Total the lines of the entries below that hold the string "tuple", then write only that total.
SUPPLIED DATA Block Start
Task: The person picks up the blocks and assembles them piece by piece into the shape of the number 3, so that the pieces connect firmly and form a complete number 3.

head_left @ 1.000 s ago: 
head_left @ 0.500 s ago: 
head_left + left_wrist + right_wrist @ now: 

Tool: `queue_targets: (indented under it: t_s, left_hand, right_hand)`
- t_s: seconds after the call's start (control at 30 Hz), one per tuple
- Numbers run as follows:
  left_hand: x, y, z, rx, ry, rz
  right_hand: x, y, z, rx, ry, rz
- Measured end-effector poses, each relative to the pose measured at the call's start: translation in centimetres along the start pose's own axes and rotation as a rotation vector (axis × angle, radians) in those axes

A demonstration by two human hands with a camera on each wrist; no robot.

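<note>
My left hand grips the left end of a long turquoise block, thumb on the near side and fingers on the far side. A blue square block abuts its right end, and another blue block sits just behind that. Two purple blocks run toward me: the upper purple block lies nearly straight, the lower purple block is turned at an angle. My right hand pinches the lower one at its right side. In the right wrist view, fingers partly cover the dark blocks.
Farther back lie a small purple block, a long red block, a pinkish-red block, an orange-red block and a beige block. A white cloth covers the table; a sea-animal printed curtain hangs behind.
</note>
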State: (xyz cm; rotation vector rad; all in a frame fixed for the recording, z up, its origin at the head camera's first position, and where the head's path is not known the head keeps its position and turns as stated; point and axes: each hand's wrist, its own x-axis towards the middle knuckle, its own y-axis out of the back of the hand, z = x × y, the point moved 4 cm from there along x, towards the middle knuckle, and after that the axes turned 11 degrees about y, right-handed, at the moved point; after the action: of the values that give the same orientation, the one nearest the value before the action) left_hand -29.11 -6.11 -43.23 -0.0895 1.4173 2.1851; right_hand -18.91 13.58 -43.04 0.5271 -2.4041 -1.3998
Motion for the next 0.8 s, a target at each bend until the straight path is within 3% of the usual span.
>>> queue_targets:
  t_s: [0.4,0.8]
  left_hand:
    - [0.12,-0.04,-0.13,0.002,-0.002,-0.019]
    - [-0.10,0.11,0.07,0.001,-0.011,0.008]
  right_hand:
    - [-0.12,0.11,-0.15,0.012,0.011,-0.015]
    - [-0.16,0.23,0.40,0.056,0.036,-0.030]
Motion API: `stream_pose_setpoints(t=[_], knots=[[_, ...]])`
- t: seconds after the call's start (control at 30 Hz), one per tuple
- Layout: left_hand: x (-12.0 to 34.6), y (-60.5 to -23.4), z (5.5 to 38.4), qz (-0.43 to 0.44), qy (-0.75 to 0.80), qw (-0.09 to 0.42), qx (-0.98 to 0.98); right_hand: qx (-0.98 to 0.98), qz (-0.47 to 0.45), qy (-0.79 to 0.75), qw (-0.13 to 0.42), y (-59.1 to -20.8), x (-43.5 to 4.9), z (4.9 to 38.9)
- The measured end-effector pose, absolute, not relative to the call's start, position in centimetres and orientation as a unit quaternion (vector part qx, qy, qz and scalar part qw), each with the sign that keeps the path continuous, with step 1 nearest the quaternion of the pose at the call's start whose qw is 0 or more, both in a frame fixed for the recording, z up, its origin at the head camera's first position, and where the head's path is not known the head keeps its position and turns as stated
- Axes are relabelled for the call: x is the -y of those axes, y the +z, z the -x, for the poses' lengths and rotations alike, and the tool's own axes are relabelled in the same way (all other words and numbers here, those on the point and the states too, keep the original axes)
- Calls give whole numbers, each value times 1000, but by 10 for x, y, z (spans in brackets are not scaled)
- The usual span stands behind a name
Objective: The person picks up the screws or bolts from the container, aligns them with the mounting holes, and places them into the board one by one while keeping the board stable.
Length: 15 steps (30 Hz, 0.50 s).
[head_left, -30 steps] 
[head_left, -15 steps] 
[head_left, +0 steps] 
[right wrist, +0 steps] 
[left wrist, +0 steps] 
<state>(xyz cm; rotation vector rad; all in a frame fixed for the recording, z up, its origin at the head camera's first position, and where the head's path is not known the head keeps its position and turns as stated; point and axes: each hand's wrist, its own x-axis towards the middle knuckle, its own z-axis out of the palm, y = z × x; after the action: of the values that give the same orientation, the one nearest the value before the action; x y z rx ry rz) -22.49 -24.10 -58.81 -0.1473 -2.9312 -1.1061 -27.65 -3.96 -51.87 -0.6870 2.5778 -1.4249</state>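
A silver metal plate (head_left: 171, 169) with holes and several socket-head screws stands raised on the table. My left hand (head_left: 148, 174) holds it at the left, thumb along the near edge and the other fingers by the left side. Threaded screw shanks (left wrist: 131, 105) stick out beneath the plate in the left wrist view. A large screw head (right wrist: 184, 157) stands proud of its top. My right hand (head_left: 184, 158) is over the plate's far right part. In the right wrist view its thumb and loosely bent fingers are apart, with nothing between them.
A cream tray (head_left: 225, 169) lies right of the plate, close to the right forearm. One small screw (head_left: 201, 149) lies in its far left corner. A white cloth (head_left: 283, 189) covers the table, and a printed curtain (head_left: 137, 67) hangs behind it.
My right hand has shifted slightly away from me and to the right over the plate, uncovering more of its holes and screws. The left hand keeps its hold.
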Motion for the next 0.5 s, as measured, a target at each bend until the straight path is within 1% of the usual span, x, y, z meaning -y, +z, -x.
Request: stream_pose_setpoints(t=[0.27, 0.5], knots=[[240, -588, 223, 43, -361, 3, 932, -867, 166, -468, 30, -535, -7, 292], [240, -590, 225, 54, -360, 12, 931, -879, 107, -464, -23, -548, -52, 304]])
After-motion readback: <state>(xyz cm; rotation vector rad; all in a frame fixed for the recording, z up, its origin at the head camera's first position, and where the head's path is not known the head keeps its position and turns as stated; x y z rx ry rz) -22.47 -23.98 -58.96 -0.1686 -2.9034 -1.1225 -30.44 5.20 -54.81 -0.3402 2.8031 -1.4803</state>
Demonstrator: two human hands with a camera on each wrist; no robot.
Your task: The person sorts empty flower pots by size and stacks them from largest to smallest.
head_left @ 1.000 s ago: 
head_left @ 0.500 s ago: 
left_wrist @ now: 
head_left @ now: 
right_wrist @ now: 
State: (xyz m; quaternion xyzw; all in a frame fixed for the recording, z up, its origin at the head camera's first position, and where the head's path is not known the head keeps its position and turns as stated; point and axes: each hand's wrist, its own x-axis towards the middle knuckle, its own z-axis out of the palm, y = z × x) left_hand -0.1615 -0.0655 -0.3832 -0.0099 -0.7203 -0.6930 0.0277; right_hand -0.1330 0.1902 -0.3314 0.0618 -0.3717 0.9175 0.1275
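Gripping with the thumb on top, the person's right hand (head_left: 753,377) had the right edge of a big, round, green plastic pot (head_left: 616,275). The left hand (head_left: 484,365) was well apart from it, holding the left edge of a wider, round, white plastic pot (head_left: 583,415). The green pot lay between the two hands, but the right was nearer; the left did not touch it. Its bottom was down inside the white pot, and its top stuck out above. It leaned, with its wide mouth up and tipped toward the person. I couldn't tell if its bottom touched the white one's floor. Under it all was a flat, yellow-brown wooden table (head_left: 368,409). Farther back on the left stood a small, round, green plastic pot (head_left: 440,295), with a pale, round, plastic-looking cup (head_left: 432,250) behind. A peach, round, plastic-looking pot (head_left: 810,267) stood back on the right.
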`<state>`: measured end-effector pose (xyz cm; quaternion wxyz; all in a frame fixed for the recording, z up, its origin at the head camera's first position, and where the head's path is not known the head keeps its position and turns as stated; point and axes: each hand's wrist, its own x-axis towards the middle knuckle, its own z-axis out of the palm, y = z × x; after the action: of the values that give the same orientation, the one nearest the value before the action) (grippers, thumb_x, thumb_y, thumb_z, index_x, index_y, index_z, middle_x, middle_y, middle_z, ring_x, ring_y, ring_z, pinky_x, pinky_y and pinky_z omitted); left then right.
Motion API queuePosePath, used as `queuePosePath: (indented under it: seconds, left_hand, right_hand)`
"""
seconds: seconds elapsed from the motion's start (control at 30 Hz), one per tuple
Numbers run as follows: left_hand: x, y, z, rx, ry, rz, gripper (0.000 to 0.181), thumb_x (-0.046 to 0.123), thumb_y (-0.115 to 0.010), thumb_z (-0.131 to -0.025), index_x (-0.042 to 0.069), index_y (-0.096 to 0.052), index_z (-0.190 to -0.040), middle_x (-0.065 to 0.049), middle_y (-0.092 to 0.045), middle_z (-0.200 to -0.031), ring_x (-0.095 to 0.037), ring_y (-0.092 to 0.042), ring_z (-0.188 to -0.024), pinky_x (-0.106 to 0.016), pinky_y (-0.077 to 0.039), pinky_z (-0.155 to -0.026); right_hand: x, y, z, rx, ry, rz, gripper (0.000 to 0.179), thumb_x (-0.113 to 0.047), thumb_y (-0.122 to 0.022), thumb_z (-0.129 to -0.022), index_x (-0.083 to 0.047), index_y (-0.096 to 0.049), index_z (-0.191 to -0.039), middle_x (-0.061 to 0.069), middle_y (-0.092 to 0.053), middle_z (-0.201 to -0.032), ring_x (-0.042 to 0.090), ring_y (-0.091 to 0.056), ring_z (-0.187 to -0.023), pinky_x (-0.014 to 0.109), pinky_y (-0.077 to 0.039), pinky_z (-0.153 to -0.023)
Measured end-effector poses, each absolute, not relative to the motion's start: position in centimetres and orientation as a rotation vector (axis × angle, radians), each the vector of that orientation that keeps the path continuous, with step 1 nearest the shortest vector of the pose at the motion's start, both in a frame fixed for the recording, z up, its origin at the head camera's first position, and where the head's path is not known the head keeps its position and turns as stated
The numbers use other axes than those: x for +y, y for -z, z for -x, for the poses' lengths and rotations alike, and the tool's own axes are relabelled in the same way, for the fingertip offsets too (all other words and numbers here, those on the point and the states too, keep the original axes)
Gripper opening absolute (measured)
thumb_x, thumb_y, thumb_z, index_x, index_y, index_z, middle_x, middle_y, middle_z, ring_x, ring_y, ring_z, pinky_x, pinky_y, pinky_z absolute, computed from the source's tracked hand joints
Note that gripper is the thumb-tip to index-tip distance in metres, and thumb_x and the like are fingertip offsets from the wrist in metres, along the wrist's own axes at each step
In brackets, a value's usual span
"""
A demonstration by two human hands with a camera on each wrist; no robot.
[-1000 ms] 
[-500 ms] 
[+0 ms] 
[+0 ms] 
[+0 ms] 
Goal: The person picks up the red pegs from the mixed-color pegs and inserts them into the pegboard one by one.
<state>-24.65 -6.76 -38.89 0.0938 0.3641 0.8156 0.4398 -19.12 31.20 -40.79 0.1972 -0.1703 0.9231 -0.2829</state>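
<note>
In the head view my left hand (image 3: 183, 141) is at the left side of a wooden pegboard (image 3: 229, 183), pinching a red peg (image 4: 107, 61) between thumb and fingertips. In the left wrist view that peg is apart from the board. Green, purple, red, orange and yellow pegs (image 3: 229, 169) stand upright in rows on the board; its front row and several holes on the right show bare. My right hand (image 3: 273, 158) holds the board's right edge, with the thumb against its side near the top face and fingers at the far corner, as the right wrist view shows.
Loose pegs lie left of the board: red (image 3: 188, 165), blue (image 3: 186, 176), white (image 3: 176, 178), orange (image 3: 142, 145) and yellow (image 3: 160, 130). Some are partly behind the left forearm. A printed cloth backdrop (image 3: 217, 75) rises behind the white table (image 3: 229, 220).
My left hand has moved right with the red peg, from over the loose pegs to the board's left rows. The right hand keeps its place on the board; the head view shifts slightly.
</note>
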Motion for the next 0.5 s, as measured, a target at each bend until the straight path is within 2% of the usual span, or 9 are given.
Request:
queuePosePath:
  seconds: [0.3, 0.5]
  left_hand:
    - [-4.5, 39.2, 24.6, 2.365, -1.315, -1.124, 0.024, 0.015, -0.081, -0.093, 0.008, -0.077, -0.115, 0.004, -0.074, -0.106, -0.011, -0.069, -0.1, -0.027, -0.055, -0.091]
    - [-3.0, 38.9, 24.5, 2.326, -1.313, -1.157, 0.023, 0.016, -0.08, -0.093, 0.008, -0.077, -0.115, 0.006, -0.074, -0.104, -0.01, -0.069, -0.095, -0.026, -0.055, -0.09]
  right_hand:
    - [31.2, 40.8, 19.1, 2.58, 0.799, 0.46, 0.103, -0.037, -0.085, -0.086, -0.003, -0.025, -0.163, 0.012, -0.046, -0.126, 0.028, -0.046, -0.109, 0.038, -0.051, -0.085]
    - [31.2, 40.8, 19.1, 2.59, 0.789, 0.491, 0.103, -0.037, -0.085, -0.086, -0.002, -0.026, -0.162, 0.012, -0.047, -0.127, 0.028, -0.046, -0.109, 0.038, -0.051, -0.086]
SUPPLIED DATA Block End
--- EXERCISE SOLUTION ---
3